Discrete dynamical models underpin systems biology, but we still lack substrate-agnostic diagnostics for when such models can sustain genuinely open-ended evolution (OEE): the continual production of novel phenotypes rather than eventual settling. We introduce a simple, model-independent metric, Ω, that quantifies OEE as the residence-time-weighted average of attractor cycle lengths across the sequence of attractors realized over time. Ω is zero for single-attractor dynamics and grows with the number and persistence of distinct cyclic phenotypes, separating enduring innovation from transient noise. Using Random Boolean Networks (RBNs) as a unifying testbed, we compare classical Boolean dynamics with biologically motivated non-classical mechanisms (probabilistic context switching, annealed rule mutation, paraconsistent logic, modal necessary/possible gating, and quantum-inspired superposition/paired-state coupling) under homogeneous and heterogeneous updating schemes. Our results support the view that undecidability-adjacent, state-dependent mechanisms -- implemented as probabilistic context switching, modal necessity/possibility gating, paraconsistent logic (controlled contradictions), or quantum-inspired superposition/paired-state coupling (correlated branching) -- are enabling conditions for sustained novelty. At the end of our manuscript we outline a practical extension of Ω to continuous/hybrid state spaces, positioning Ω as a portable benchmark for OEE in discrete biological modeling and a guide for engineering evolvable synthetic circuits.

Paper Structure

This paper contains 17 sections, 10 equations, 2 figures.

Figures (2)

  • Figure 1: Best open-endedness curves across mechanisms - Homogeneous Case.
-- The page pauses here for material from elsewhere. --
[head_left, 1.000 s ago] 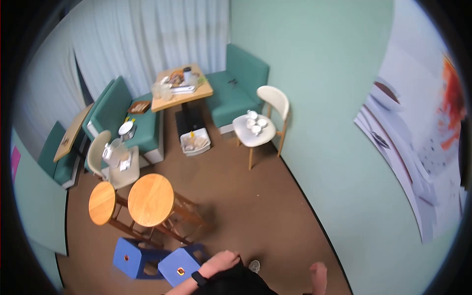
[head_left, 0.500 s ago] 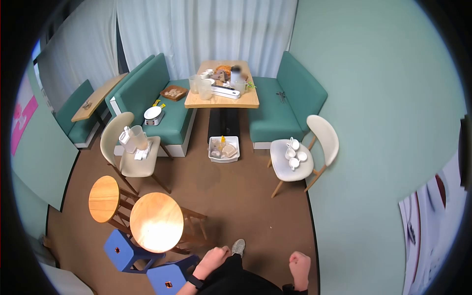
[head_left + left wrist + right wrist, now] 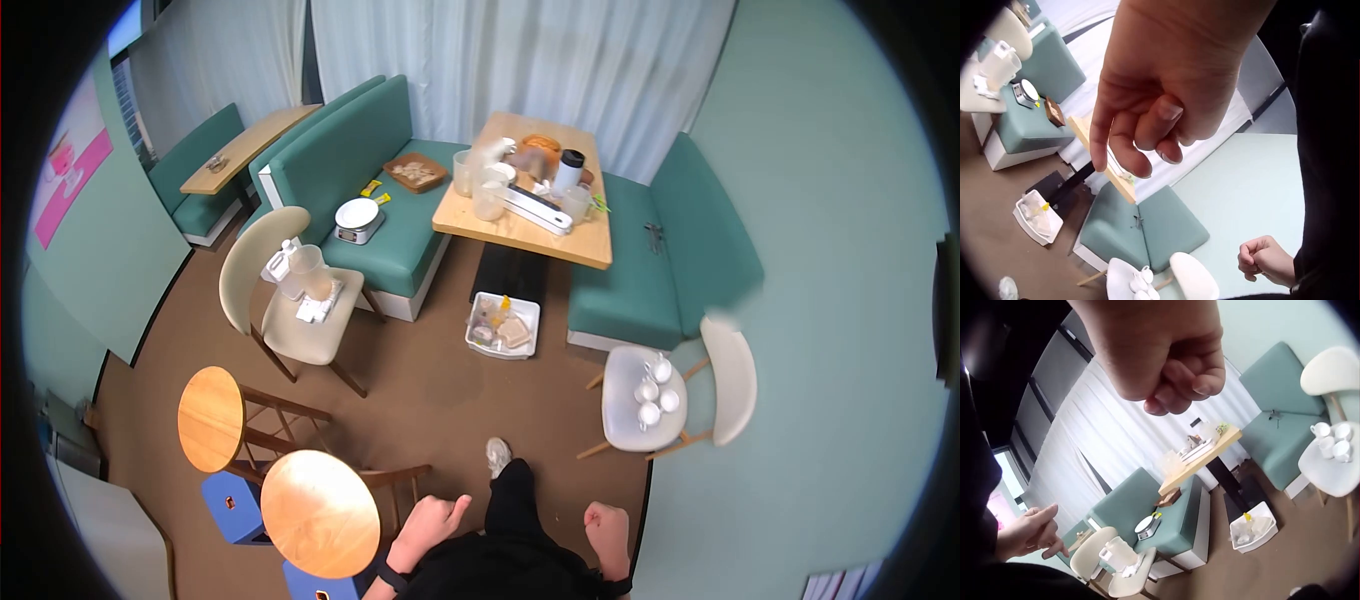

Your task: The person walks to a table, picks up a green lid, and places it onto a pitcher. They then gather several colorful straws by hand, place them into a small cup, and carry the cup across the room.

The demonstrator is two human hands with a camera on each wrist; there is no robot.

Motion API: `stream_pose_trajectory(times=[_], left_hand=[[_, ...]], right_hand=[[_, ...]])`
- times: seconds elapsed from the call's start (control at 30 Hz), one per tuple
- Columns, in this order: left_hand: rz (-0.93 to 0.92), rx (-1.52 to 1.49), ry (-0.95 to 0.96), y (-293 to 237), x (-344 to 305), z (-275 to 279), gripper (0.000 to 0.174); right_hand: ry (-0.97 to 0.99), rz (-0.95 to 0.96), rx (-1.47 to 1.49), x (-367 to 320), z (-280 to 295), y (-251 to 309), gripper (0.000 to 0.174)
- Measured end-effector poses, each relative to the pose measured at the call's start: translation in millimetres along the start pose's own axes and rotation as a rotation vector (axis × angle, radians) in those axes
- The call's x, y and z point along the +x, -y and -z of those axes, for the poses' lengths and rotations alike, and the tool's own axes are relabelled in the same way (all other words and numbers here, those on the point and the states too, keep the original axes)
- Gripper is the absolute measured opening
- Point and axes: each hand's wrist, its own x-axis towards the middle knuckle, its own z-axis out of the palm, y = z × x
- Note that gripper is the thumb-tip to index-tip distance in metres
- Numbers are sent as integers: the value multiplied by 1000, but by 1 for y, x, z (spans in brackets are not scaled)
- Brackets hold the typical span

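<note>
In the head view my left hand (image 3: 432,522), with a dark band at its wrist, hangs in front of my body and holds nothing. The left wrist view shows its fingers (image 3: 1124,142) loosely bent, the index finger straighter than the others. My right hand (image 3: 606,530) hangs at the other side, also holding nothing. Its fingers (image 3: 1179,394) curl in loosely toward the palm in the right wrist view. Nearest to the left hand is a round wooden stool (image 3: 320,515). Ahead of the right hand stands a white chair (image 3: 628,425) bearing several white cups (image 3: 648,390).
A wooden table (image 3: 470,215) with jugs and other items stands between green benches (image 3: 620,285). Below it is a white bin (image 3: 503,350). A kitchen scale (image 3: 358,222) sits on the left bench. A beige chair (image 3: 295,335) holds jugs. Blue stools (image 3: 232,508) stand behind the wooden ones.
The head view has swung toward the left, and the table, benches and cup-bearing chair now appear farther right and nearer. Both hands stay in front of the body, empty.
</note>
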Motion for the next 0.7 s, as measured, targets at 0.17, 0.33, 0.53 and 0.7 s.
stream_pose_trajectory(times=[0.17, 0.33, 0.53, 0.7], left_hand=[[181, 27, -13, 40, 82, -1, 55], [258, 108, -126, 47, 182, 52, 42], [506, -47, -349, 77, 239, 118, 11], [605, -158, -428, 125, 250, 144, 30]], right_hand=[[143, 154, -22, 144, -45, -5, 8], [161, 166, 69, 299, -58, 23, 9], [281, 310, 42, 425, -96, 65, 10], [436, 469, 32, 491, -157, 117, 9]])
Each curve reports the across-network mean $\Omega(K)$ for the parameter combination within a logic that maximized the area under the curve (AUC) on the $K$ grid ($1.1$ to $4.5$ in steps of $0.2$). Homogeneity comprises Poisson in-degree, synchronous updates, and fixed bias ($0.5$). For every $K$, we averaged over $1,000$ independently generated networks of $N=100$ nodes; each simulation ran for $T=10^6$ time steps from a random initial state. The legend shows the selected (AUC-maximizing) parameters: Classical (deterministic baseline); PBN “(2 ctx, $\sigma=0.1$)” indicates two deterministic contexts with switching probability $\sigma=0.1$ per epoch; ARM “$(\mu=0.4)$” flips each LUT output with probability $0.4$ when read; Paraconsistent “$(c=0.1)$” replaces LUT entries by contradictory tokens with probability $0.1$; Modal “$(a=1, p_p=0.5, p_n=0.5)$” uses accessibility degree $a=1$, with probabilities $p_p=0.5$ and $p_n=0.5$ of writing possible and necessary, respectively; Quantum-inspired “$(sp=0.1, e=6)$” writes superposed with probability $sp=0.1$ and applies paired-state coupling of size $e=6$ (a logic-inspired correlation mechanism; not unitary quantum dynamics). Note that the Classical curve collapses to zero, so it is not visible in the plot. Shaded confidence bands are omitted here to emphasize the comparative shapes; full parameter sweeps are provided in the Supplementary Material: Figures S3, S4, S7, S8, S11, S12, S15, S16, S17, S20, and Table S1.
  • Figure 2: Best open-endedness curves across mechanisms - Heterogeneous Case. Same plotting and selection protocol as Fig. \ref{['fig:homo']}, but for structurally and temporally heterogeneous networks (Exponential in-degree; stochastic asynchronous updates). For each $K$, results average $1,000$ networks of $N=100$ nodes simulated for $T=10^6$ steps. The AUC-maximizing parameter sets (legend) are: Classical (deterministic baseline); PBN “(2 ctx, $\sigma=0.1$)”; ARM “$(\mu=0.4)$”; Paraconsistent “$(c=0.1)$”; Modal “$(a=1, p_p=0.5, p_n=0.1)$”; and Quantum-inspired “$(sp=0.1, e=32)$”. As in Fig. \ref{['fig:homo']}, $\Omega$ values are residence-time weighted cycle-lengths normalized by $T^2$ (see Methods). Note that both Classical and PBN curves collapse to zero, so they are not visible in the plot. All intermediate sweeps, robustness checks (e.g., alternative $K$ grids and $T$ values), and per-logic ablation plots appear in the Supplementary Material: Figures S5, S6, S9, S10, S13, S14, S18, S19, S21, and Table S2.